Set into three movements, Brook Green Suite is set in a traditional way.
Movement I – Prelude
The opening Prelude is based around the scale of C major. The light pastoral style of this movement creates a warm and inviting atmosphere, that Holst was often known for. The upper strings play in unison, whilst the lower strings play a light counter-melody. The crossing of these two themes creates a rich texture that is easy on the ear. The music itself only covers two octaves of the C major scale. This ensures no dramatic twists and turns, but a humble core in the middle of the range. After a cheeky pizzicato statement of the main theme, the Prelude comes to a quiet close.
Movement II – Air
The slow middle movement resembles typical folk melodies of the time, although it is not based on one in particular. The warm harmonies wash over the ensemble as the upper strings play the melody and the lower strings move between arco and pizzicato accompaniments. Holst’s use of counterpoint is at its height in this movement, with the two halves of the ensemble going off each other’s themes. Similar in character to the opening movement, the serene, pastoral atmosphere continues.
Movement III – Dance
The finale movement, the Dance, is based on an Italian melody that Holst heard whilst in Sicily.
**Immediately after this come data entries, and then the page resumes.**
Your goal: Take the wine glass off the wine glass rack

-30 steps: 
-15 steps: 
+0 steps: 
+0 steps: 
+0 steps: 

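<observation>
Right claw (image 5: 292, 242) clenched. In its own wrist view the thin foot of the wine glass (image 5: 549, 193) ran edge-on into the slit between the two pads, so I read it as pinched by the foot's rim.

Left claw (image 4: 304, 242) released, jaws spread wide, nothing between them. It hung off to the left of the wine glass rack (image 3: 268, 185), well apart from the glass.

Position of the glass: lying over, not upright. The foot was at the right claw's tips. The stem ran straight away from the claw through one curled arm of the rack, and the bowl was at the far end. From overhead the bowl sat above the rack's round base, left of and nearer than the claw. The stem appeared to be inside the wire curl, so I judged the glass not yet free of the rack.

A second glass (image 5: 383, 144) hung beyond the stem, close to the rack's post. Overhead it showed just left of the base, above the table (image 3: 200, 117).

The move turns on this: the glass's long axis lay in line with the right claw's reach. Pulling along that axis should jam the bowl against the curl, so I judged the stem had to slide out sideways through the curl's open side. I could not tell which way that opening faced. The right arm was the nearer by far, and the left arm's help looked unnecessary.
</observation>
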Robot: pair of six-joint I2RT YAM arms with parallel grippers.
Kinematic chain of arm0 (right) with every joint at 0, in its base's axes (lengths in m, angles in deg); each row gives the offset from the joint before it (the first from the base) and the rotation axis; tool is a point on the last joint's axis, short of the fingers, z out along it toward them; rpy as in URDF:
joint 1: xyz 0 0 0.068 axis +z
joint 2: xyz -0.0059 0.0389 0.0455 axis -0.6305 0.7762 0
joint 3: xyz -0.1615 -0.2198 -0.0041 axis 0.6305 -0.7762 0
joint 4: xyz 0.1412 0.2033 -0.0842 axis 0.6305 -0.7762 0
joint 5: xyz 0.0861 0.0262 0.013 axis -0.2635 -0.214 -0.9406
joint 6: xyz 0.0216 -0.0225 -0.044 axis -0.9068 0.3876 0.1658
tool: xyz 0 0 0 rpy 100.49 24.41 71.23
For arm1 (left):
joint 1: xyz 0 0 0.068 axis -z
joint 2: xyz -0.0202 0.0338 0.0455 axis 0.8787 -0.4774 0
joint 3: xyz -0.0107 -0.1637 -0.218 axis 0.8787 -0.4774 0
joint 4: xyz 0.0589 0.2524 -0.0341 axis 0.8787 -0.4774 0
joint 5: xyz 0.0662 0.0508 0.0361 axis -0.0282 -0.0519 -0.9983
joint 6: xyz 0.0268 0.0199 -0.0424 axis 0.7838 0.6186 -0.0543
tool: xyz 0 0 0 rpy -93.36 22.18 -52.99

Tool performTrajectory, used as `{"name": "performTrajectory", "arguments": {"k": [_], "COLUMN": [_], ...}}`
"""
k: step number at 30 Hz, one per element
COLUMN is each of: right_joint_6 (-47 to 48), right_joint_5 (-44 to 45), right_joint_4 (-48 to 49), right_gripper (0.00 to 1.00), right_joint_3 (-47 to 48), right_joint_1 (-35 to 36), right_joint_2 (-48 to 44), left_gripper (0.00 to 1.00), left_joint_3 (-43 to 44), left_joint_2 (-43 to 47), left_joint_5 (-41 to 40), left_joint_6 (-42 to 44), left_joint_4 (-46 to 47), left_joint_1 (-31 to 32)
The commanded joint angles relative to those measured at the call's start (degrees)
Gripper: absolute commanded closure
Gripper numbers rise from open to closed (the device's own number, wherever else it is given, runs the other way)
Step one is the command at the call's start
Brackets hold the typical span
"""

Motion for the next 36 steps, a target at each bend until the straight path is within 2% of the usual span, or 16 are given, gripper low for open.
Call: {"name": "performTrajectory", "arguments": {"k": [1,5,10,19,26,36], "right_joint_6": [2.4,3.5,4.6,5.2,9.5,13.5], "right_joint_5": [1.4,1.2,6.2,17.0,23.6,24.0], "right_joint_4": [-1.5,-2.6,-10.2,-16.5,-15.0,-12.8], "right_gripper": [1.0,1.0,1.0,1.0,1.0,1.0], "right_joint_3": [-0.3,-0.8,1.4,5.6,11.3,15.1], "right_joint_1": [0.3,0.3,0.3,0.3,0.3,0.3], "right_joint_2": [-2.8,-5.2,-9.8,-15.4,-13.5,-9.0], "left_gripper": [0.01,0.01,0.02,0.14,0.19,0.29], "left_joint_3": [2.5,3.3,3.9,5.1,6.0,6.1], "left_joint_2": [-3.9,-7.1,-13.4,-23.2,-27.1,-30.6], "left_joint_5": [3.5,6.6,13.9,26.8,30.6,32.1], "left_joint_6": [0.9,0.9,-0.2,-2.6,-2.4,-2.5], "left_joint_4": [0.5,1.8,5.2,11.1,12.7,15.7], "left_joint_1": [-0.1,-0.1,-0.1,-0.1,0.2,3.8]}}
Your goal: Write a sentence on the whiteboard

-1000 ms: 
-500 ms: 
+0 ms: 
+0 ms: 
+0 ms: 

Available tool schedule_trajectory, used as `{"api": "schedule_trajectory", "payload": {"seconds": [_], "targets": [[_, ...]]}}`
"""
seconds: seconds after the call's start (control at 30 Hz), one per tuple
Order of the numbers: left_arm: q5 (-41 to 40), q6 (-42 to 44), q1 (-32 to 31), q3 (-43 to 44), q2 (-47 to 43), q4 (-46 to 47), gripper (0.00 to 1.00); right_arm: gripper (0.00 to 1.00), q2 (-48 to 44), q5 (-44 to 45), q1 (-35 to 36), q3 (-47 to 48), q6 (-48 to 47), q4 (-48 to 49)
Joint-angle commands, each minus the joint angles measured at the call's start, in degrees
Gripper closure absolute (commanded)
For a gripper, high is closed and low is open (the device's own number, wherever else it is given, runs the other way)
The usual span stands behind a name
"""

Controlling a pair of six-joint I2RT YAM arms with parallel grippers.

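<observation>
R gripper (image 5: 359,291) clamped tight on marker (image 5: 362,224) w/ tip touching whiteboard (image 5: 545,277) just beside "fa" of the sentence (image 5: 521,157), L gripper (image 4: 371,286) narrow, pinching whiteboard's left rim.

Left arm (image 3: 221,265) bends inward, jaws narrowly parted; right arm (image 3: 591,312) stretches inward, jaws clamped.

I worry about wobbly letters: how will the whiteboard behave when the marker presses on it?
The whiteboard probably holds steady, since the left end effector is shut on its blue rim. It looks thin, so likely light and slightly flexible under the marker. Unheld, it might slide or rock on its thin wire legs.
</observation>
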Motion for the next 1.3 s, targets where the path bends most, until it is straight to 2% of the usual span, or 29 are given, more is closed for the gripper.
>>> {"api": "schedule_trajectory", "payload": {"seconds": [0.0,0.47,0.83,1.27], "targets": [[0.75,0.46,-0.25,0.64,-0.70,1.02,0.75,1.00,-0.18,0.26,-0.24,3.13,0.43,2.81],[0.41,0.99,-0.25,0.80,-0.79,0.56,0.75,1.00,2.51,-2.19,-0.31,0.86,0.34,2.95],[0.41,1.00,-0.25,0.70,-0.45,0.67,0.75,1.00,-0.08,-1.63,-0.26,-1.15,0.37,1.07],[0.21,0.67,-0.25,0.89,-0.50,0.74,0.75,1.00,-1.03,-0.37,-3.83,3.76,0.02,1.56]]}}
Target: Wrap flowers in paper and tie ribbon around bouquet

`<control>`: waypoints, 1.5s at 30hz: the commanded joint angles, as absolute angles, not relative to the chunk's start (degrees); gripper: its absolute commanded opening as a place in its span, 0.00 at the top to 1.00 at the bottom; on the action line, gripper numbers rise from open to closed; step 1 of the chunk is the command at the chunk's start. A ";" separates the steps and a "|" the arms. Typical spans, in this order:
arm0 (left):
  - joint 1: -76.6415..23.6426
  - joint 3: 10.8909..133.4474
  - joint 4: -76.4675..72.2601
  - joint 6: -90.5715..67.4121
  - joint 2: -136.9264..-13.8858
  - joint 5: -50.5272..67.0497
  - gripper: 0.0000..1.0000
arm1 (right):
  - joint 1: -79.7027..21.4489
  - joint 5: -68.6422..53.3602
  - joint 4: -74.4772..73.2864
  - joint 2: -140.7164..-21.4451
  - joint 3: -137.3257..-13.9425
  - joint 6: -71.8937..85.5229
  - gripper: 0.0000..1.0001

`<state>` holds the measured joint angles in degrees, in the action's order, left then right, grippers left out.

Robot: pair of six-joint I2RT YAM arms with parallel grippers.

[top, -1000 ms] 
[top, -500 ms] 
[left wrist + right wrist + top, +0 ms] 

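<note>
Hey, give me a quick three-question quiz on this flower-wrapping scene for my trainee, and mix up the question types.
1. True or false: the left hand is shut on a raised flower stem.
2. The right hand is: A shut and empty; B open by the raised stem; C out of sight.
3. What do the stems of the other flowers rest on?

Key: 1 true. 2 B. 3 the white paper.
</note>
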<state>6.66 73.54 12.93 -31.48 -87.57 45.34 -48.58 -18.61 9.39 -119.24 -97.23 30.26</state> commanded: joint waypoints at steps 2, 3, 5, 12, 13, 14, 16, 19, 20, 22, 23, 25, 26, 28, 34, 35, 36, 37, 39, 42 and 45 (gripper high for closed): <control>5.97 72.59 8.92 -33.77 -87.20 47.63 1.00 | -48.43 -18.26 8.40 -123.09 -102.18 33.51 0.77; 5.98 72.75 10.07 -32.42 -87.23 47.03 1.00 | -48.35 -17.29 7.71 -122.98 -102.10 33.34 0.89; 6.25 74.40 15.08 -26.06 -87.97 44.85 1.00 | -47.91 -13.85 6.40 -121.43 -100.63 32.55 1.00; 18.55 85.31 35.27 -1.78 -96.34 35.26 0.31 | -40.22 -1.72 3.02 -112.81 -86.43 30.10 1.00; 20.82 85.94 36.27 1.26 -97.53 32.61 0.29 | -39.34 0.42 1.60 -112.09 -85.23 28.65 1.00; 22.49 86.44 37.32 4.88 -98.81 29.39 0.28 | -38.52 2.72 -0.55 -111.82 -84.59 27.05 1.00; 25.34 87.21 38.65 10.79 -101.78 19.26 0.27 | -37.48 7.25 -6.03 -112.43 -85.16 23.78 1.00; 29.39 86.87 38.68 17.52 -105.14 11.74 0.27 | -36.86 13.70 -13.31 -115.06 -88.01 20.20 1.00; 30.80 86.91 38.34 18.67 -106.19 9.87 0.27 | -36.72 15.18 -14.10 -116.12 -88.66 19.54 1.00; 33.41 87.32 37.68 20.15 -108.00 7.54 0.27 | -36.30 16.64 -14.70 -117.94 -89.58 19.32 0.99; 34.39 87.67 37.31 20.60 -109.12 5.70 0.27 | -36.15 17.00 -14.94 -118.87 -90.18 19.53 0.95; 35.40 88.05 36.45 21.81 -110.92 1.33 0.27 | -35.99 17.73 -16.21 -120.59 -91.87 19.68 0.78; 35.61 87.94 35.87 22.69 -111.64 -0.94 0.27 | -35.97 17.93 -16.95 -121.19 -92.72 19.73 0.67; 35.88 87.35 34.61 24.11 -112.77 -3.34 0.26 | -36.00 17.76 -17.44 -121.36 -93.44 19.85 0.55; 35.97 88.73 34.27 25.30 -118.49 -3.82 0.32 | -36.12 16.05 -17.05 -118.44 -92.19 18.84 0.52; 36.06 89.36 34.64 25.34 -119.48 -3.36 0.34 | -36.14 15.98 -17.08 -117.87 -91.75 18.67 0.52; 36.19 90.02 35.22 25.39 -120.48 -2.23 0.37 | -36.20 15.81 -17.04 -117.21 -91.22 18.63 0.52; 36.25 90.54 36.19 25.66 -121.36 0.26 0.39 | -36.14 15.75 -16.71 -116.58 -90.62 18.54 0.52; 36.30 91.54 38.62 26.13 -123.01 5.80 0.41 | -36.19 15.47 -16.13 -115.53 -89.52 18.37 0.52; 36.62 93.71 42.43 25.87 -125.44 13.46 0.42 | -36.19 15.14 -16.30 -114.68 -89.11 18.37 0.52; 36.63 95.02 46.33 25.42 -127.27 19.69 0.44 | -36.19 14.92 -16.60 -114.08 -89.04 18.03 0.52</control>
The melody derives from a puppet show that Holst saw whilst in Italy, and this forms the basis for this movement. The chirpy melody is passed around around the ensemble, with Holst utilising staggered entries, cross-rhythms and more counterpoint to really showcase the melody. The energetic finale concludes with the strings in bold unison.
When composing Brook Green Suite, Gustav Holst had his pupils in mind. His lifelong career in both education and composition comes together in this short suite, which is still a concert favourite today.